Every line of the data should be written out exactly, with the pictures left out.

________________________________________

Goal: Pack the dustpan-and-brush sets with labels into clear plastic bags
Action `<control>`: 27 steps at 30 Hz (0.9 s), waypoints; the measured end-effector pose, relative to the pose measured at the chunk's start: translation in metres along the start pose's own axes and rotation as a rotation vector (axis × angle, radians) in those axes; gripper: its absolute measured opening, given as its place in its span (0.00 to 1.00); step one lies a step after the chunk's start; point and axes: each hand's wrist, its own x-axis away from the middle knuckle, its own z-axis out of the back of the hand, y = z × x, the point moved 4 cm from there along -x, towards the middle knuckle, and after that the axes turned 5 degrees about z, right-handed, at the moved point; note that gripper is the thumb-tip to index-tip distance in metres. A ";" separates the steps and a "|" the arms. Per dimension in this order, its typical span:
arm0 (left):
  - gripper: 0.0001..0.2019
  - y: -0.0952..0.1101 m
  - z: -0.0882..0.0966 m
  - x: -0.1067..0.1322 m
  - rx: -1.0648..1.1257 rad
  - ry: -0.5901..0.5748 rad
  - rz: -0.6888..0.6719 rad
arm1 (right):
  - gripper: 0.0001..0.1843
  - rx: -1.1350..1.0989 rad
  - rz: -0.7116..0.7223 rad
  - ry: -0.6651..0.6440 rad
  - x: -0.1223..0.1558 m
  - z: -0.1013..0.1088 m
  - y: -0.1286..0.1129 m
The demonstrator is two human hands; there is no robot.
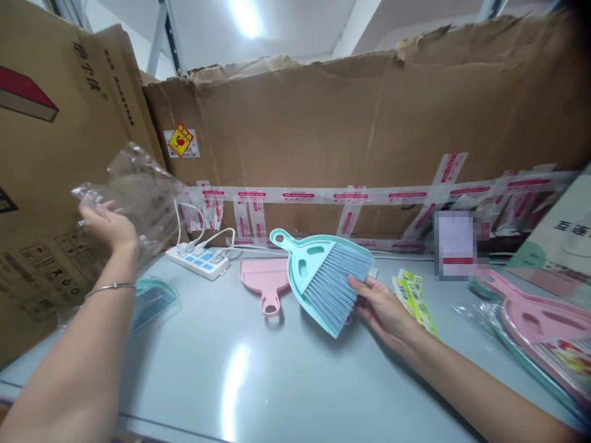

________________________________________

#### [RESPONSE TO THIS TASK]
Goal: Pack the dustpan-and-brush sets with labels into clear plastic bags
Action `<control>`: 27 steps at 30 Hz (0.9 s), waypoints; the measured end-effector pose, relative to the pose measured at the chunk's start: translation in metres along the start pose's own axes and rotation as a rotation vector (axis × angle, radians) in those axes; gripper: its absolute measured opening, given as its place in its span (0.00 to 1.00); step one lies a step after the chunk's start; point and axes: each hand's wrist, its own x-axis away from the middle knuckle, its own z-axis out of the back of the hand, y = z × x, the point moved 4 cm from there along -x, towards the middle knuckle, and after that the axes turned 5 degrees about z, right-handed, at the moved point; note that gripper is the thumb-tip to index-tip distance in metres. A ";" separates the steps and a "|" the arms. Per dimension in this order, its typical span:
arm0 (left):
  - gripper: 0.0001..0.2019
  - y: -0.0952..0.1101 m
  - z: -0.0882..0.0966 m
  - x: -0.1067..0.1322 m
  - rx: -1.0648..1.1257 rad
  - ry: -0.5901..0.5748 rad
  - rz: -0.6888..0.6719 rad
arm1 (right):
  - gripper: 0.0001..0.1843
  - rx: -1.1350..1.0989 rad
  - rz: -0.7116..0.7223 rad
  - ry: -0.6651..0.6440 rad
  - x: -0.1223..0.1558 m
  - z: -0.1013..0.1088 m
  - y: -0.1286..0.1129 m
The demonstrator is two human hands; there is no robot.

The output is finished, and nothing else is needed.